Christian Farmers Federation of Ontario Commentary
By Paul Bootsma, CFFO Field Service Manager
Last month Municipal Affairs Minister Bill Mauro announced the end of the OMB (Ontario Municipal Board) and introduced its replacement, the Local Planning Appeal Tribunal or LPAT. The main reasons for the change are to give more decision-making power to the municipalities and to speed up the appeal process. Both are valid reasons. The new LPAT will have less power to overturn local government decisions. Hearings will also be quicker, relying only on written submissions without witness examinations. “Decisions will be written in plain language and made public,” said Attorney General Yasir Naqvi. What effect will the end of the OMB and the introduction of the Local Planning Appeal Tribunal have on rural Ontario and farm businesses?

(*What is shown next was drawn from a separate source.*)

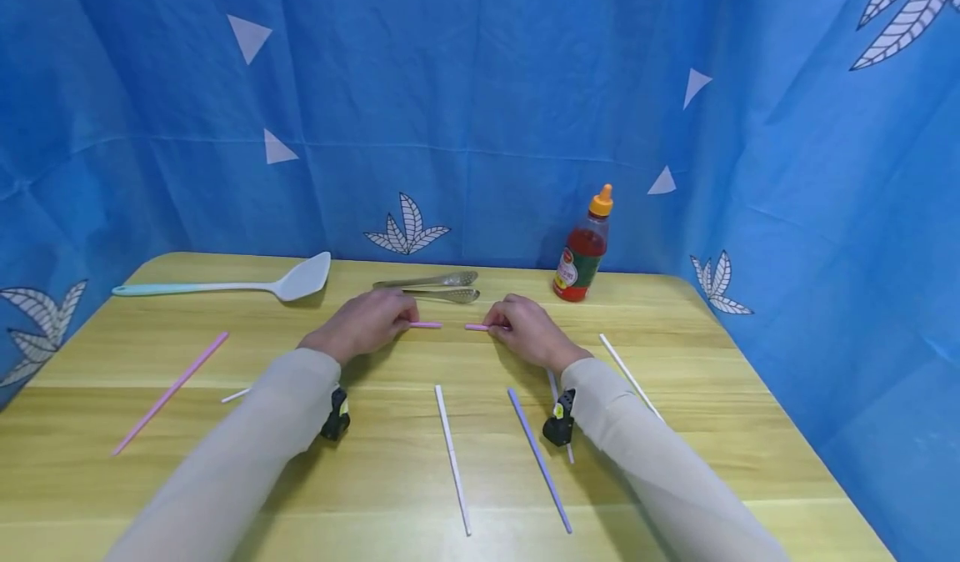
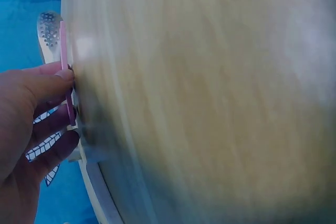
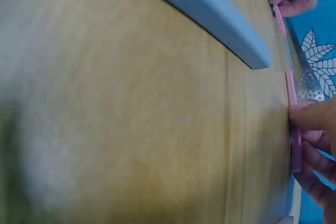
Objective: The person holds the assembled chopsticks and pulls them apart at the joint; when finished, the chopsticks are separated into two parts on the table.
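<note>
My left hand (image 1: 372, 323) pinches a short, thin pink stick (image 1: 426, 325) between thumb and fingers, low over the middle of the table. Opposite it, my right hand (image 1: 528, 327) pinches a second short pink stick (image 1: 476, 327). The inner ends of the two sticks face each other across a small gap, nearly in line. In the left wrist view, the thumb presses on the left pink stick (image 2: 64, 48), with fingers behind it. The right wrist view shows the other pink stick (image 3: 292, 87) under my right thumb. Metal tongs (image 1: 442, 279) with perforated ends lie just behind my hands.
On the wooden table (image 1: 375, 462) lie a long pink stick (image 1: 171, 393), a white one (image 1: 453, 460), a blue-purple one (image 1: 540, 462) and further white sticks, some partly under my arms. A spatula (image 1: 303, 278) and a red sauce bottle (image 1: 582, 253) stand out before the blue curtain (image 1: 487, 87).
</note>
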A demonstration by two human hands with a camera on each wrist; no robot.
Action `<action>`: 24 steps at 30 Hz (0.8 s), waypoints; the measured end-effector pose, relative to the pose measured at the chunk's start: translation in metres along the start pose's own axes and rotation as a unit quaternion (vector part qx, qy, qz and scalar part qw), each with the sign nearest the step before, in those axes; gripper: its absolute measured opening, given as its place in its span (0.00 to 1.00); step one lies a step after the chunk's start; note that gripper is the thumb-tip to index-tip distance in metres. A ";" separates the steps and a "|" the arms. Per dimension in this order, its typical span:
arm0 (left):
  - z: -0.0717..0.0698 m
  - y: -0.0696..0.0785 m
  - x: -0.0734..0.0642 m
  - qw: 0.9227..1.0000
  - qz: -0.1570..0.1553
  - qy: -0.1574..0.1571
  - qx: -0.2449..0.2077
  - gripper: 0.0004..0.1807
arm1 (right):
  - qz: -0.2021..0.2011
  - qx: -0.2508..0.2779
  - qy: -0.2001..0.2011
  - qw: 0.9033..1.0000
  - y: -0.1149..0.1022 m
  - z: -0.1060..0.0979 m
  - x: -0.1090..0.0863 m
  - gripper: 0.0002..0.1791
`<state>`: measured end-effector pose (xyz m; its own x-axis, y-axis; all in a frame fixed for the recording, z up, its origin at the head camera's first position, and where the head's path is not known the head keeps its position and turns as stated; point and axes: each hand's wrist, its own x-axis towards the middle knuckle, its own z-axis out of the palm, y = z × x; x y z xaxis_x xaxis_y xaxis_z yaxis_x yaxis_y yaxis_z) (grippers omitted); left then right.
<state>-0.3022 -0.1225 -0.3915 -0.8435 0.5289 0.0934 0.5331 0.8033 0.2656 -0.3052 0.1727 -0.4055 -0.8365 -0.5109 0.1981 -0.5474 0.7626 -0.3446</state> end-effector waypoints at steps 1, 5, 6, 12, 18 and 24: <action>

Developers and builders have expressed their concern with this move, but looking at how development has moved over the past decades they have had their opportunities. Even though I share some of their concerns, such as making decisions for winning votes, giving more emphasis on the local planning and development should in the long term be better for cities as well as rural towns and villages. Municipalities and the provincial government will need to conform their Official Plans so that there is consistency across the province but common sense locally. This will hopefully allow municipalities to develop in a manner that fits their unique characteristics and specific needs.
During the 2017 CFFO Policy Tour, CFFO members spoke about the need for more local decision making when it comes to municipal planning and development. There is concern that some development decisions do not originate locally but are motivated by outside influences, resulting in development that local residents do not see as fitting with the characteristics of their communities. This move by the Ministry of Municipal Affairs should be a welcome change in this direction.
However, farmers should not assume that it will be easier when it comes to obtaining development permits. Through the LPAT process other local voices also have the ability to contribute to decisions. I see a need for farmers to participate in those local bodies to express agriculture’s voice and needs before issues come to the LPAT hearings.
Local conservation authorities, public and private wildlife organizations, and environmental groups will all have the opportunity to provide written comments on applications for development. Rural Ontario needs to know how these groups view development. Being involved and having a positive relationship with them will be crucial when it comes to rural development decisions.
Agriculture needs to inform the LPAT that this industry only functions in rural Ontario and needs the confidence in the development permit process to allow farms to continue to grow. The new LPAT may be positive for farmers but only if they use it the right way. Local involvement may be the best solution when the new Local Planning Appeals Tribunal has hearings.